The 2007 Writers at Work nonfiction workshop was in the hands of
Chris Cokinos. Chris was a non-stop source of reading recommendations, and I chased many titles down. I was on my way from being a person who had never heard of Vivian Gornick or Mary Karr to someone who had read their work. That was the year I realized I needed more than a great conference each June, and I started taking semester-length writing and literature courses as a non-matriculated student in the
University of Utah Department of English. From 2007-2010 I took one or two per semester (
Timothy O'Keefe,
Karen Brennan,
Matt Kirkpatrick,
Paisley Rekdal,
Melanie Rae Thon).
I won a scholarship to the
Wesleyan Writers Conference in 2008, and I traveled back to my early undergraduate haunts in Connecticut for a week. (I transferred to Oberlin, where I ultimately graduated.)
Abigail Thomas's workshop at the 2008 Writers at Work conference in Salt Lake City came immediately after my Wesleyan week. There's no real comparison between the two conferences. People seem to make connections at the Wesleyan event, but if you want to work on your writing, go to Utah.
2009 took Writers at Work (and me) into a period of transition. I attended the conference that year, up at the Spiro Arts Center in Park City, with
Eileen Pollack, whose write-it-real approach to a generative workshop challenged the smooth coating around my work.
I missed Writers at Work in 2010 and 2011. I believe there was a conference hiatus in 2010, which was during our move from Salt Lake City to Germany anyway. In 2011, I languished in writing isolation over here in Germany. In 2012, I put myself on a plane and went back to Utah for the conference and spent a nonfiction week with the very funny and also very serious
Steve Almond. Same story in 2013, only that year I veered into a mind-opening poetry workshop with
Katherine Coles (ask me sometime about the hamsters…). The current conference location at
Alta Lodge in Little Cottonwood Canyon is mountain getaway.
Many of the years since 2006, I've entered my writing in the annual
Writers at Work fellowship competition. Always in nonfiction, always from my work about my son. Aside from that Wesleyan scholarship, I haven't sent my work much anywhere else. Although I've received valuable encouragement from instructors, consultants, and workshop attendees over the years, I never made it into the finalist group.
Until this year. I submitted an essay in January, called "Objects of My Attention". Finally, here was an essay where the pieces seemed settled, the parts seemed authentically named, and I felt done as a writer. I'd love to see what a professional editor's eye and hand would add, but I felt content. I admit that my hopes crept very high when I learned I'd reached the finalist group. Then on March 11th, I awoke to find an astonishing email from Writers at Work: this year, I won!

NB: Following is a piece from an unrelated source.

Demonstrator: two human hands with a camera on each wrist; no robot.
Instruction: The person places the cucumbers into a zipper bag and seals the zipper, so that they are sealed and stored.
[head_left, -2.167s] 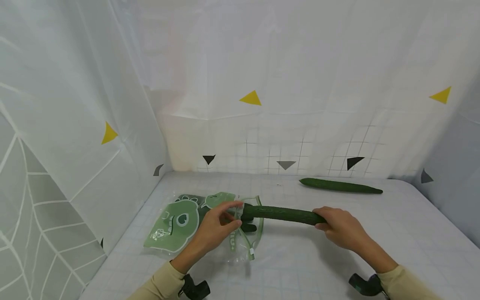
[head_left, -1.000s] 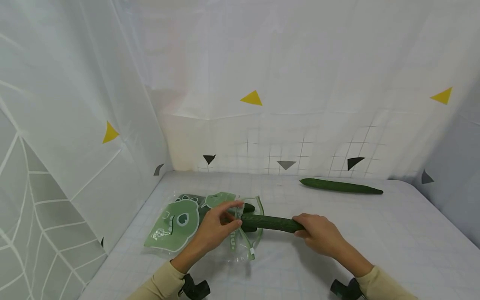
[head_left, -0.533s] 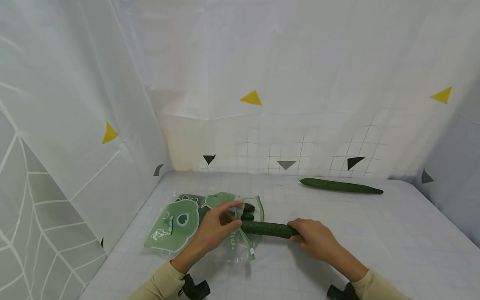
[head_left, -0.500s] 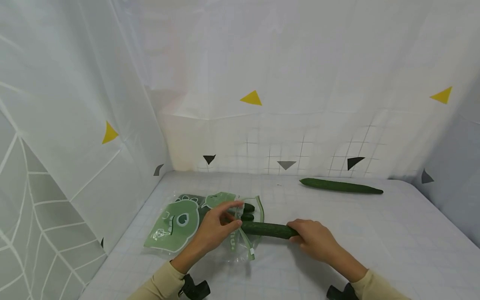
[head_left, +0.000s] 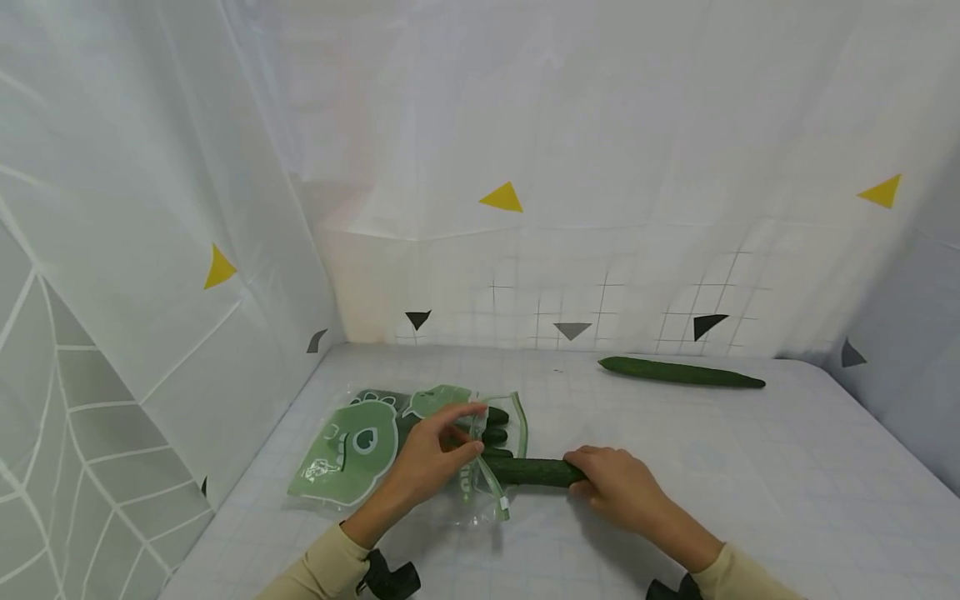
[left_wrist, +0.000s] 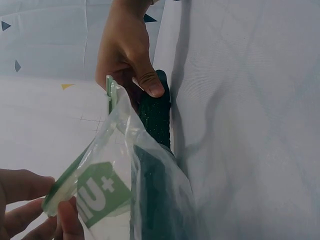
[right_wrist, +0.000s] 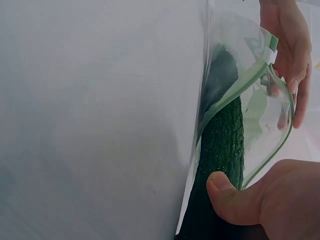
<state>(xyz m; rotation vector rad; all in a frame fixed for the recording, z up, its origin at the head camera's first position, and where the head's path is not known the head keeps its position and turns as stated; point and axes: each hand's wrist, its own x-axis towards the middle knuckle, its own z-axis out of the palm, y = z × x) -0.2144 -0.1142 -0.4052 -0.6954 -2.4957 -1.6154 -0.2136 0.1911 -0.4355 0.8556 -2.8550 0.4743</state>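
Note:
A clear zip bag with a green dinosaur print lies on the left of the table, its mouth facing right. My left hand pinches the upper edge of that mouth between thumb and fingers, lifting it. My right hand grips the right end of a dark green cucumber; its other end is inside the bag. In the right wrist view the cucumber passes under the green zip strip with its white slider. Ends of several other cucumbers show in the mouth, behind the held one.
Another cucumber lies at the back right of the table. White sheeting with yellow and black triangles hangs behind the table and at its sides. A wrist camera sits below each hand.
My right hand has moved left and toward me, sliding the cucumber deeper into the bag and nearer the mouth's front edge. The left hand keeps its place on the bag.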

Perhaps the lapse of a full month before I have written here about the competition win gives an idea of how moved and stunned I am. This year's nonfiction judge is
Robin Hemley, whom I greatly look forward to meeting at the conference in June. His
remarks about my essay mean a great deal to me. I have begun to study Robin Hemley's work, and I will be back with a report.
Today, I feel happy about this recognition of my writing. I am arranging some readings here in Germany, in Oberlin, and in Salt Lake City. There will also be a reading at the
2014 Writers at Work conference. The material is difficult to read for an audience, and I need as much routine as I can get. I'll post dates and times here on the blog. Perhaps you can attend! The essay will be published later in the year by
Quarterly West.
Meanwhile, I can't enter the Writers at Work nonfiction competition ever again. It has provided a sturdy motor for my progress, but now it's time to strike forth in new directions!
*A "generative workshop" means you write new work together and you don't have to bring diddly with you, as far as words on the page, and some years that's a huge relief.